Frankfurter Allgemeine Zeitung, 05.08.2006
Werner Spies writes a wonderful article about his meeting with Hitler's favourite sculptor Arno Breker in Paris in 1975. He also talks about the Classicism which Breker and Picasso (L'hommo au mouton) were both tackling in their vastly different ways. "The path to Breker brings us to history's graveyard. And an exhumation is not something you would describe as beautiful. The Blood-and-Soil doping, the meeting with the hypertrophied biceps, thighs and lovingly embossed sexual organs, compared with which even wishy-washy, seducible apparitions like Cocteau seemed like a shot of life, do not lead us to a radical, dangerous chapter in the history of twentieth century art, but maroon us in the voluptuous magnetic field that today surrounds the corpse-plundering curiosity cabinet of Gunther von Hagens. It is in company like this that self-explanatory art lives on. Here as there it deals with quantities of flesh and muscle, with the plastination of a dead Classicism. Imagine what a success a partnership between the two would be. Is it not gruesome that the idea of the classical canon and of Johann J. Winkelmann now find its gilt covering among forgers and knackers?" (See our feature "The monumental is my sickness", an interwiew with Arno Breker from 1979, as well as a review of his first major retrospective "Hitler's Favourite Sculptor".)
Die Welt, 05.08.2006
In the literature pages, writer Ilija Trojanow continues his introduction to the workings of the Bulgarian Mafia, launched a month ago in the Berlin Tageszeitung (taz). This time, he focuses on how secret service and criminals sustained one another through authority over archives. "When the administration of Iwan Kostow passed a 'law for access to the files of the former State Security' in 1997, which briefly opened a small window of access to the archives, many former informants started to worry that their past could be revealed. In fact, one of the regulations established that the secret service could rehire a spy from the former regime, thus extending the protection of the law over his past. In this way, archival information was turned into operational information. Not only former agents took advantage of this regulation; many old informers also asked their former directing officers to take them back. And thus gangsters, too, were rehired and protected from justice. That is one reason why not a single Mafia boss has been convicted to this day."

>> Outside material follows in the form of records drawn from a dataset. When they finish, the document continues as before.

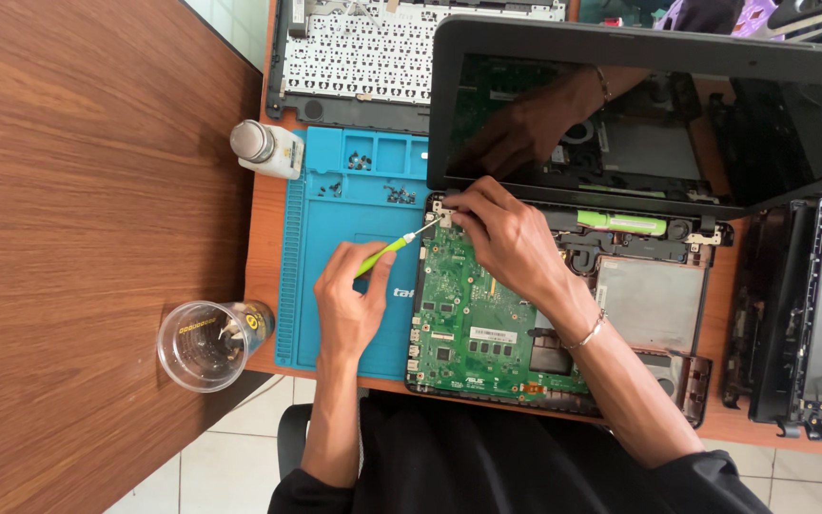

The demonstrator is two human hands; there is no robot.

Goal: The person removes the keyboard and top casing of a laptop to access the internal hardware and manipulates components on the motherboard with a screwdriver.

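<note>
We grip the green screwdriver (pixel 380 255) in our left hand (pixel 349 300), tip at the hinge bracket (pixel 445 217) on the opened laptop's motherboard (pixel 473 314). Our right hand (pixel 511 233) pinches the bracket; advise holding it steady, driver square.

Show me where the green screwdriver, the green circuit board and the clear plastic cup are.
green screwdriver (pixel 380 255), head view, on its handle just beyond the left hand's fingers.
green circuit board (pixel 463 314), head view, on its bare middle.
clear plastic cup (pixel 204 345), head view, on its see-through bottom.
</note>
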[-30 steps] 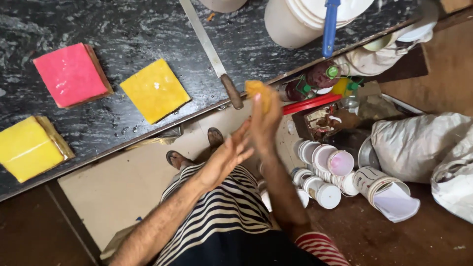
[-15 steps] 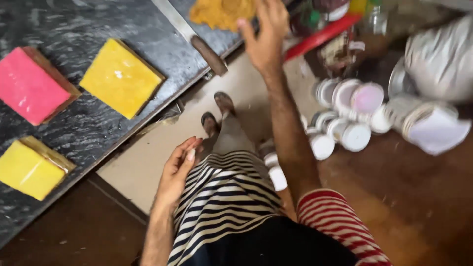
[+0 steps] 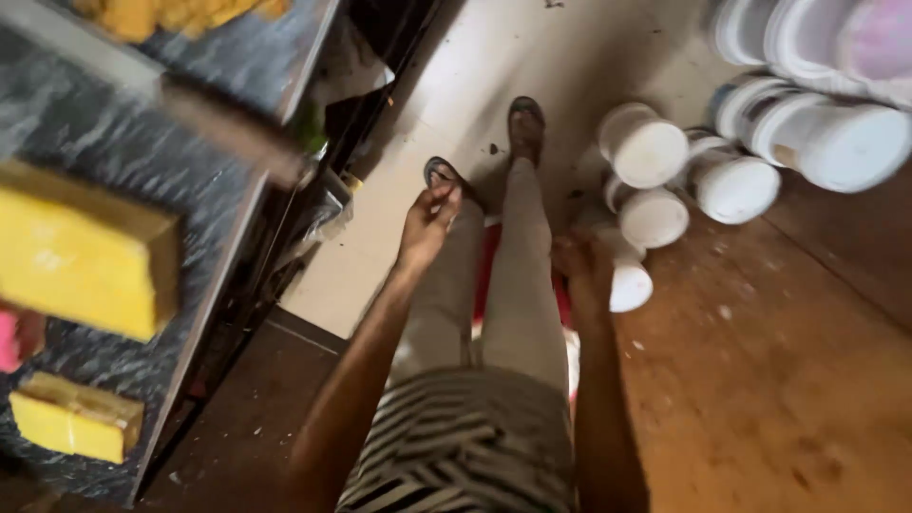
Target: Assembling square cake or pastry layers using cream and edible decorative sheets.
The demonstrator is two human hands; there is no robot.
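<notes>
Person standing between a dark stone counter (image 3: 190, 190) and stacked white tubs (image 3: 741, 161), both hands hanging empty.

The counter is filling the left of the frame, yellow blocks (image 3: 85, 256) sitting on it, tubs crowding the upper right. The left hand (image 3: 427, 223) is hanging at centre, fingers loosely apart; the right hand (image 3: 579, 266) (blurred) is dangling just beside the lowest tub (image 3: 629, 283), grip impossible to tell. A careless swing could be knocking that tub over.
</notes>
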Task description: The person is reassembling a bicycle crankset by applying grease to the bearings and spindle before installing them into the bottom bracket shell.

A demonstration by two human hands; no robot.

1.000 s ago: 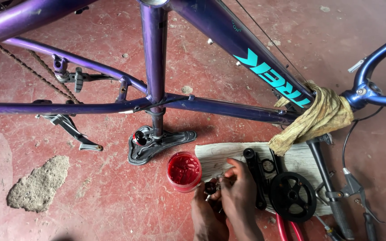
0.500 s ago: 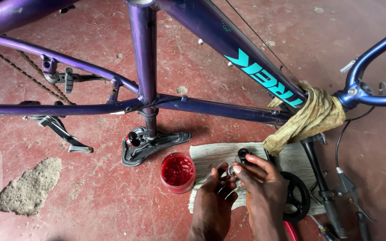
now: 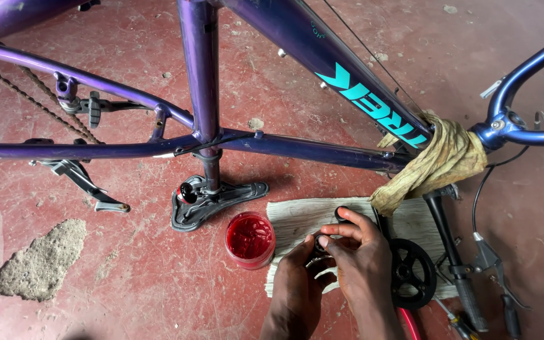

Neue Zürcher Zeitung, 05.08.2006
Cuban dissident Oswaldo Jose Paya Sardinas describes the "Todos Cubanos" initiative (in Spanish here), which the Cuban government persecutes with terror and which Cuban exiles from Miami try to sabotage. "Why? Because this programme created in Cuba recommends a referendum to institutionalize human rights, keep health and education services free of charge, respect the social and economic rights of Cubans; so that Cubans do not remain shut out of their own land, and that laws can be introduced for establishing a constitutional state. And all this without foreign intervention and without sinking into rampant capitalism. 'Todos Cubanos' recommends a process that reflects the wishes of all Cubans."